**WHAT TO DO**
Pick every line with "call" from the material below.

**DATASET EXTRACT**
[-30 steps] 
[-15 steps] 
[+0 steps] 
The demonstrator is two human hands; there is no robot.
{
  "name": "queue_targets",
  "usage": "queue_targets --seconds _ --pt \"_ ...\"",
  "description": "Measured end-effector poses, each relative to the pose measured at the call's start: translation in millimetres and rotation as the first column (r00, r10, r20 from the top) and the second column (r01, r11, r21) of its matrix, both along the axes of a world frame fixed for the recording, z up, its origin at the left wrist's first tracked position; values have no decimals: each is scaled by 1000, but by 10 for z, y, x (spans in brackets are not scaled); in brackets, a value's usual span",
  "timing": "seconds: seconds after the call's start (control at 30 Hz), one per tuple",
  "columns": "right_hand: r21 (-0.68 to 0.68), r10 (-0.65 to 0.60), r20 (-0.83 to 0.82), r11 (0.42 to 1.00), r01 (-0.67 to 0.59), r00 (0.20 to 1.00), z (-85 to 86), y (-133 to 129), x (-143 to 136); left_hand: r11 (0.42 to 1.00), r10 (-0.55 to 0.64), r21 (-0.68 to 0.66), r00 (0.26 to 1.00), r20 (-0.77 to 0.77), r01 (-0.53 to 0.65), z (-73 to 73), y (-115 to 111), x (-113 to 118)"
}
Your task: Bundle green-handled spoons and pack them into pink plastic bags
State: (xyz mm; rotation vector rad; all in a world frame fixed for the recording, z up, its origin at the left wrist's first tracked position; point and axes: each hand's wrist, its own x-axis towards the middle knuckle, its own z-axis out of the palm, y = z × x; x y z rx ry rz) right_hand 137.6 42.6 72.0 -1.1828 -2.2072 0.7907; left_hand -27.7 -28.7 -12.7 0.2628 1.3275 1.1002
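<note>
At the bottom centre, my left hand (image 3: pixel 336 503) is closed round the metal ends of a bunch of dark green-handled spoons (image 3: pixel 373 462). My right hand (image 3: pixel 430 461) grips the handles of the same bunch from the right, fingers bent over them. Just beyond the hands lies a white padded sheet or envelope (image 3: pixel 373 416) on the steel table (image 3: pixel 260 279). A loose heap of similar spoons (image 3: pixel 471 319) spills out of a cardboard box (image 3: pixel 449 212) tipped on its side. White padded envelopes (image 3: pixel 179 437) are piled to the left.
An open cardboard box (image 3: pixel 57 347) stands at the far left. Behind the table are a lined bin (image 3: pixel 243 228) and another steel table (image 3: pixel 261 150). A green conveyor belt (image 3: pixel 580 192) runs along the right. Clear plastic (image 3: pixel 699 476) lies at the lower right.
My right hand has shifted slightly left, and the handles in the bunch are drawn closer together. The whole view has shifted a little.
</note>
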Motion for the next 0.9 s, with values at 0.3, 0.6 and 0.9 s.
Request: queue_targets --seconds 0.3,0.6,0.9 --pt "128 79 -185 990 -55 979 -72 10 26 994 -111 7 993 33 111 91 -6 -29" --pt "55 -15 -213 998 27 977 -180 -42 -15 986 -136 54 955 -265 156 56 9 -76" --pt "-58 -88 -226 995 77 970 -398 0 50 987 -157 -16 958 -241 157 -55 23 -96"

**REPLY**
  "description": "Measured end-effector poses, each relative to the pose measured at the call's start: translation in millimetres and rotation as the first column (r00, r10, r20 from the top) and the second column (r01, r11, r21) of its matrix, both along the axes of a world frame fixed for the recording, z up, its origin at the left wrist's first tracked position; values have no decimals: each is scaled by 1000, but by 10 for z, y, x (spans in brackets are not scaled); in brackets, a value's usual span",
  "timing": "seconds: seconds after the call's start (control at 30 Hz), one per tuple",

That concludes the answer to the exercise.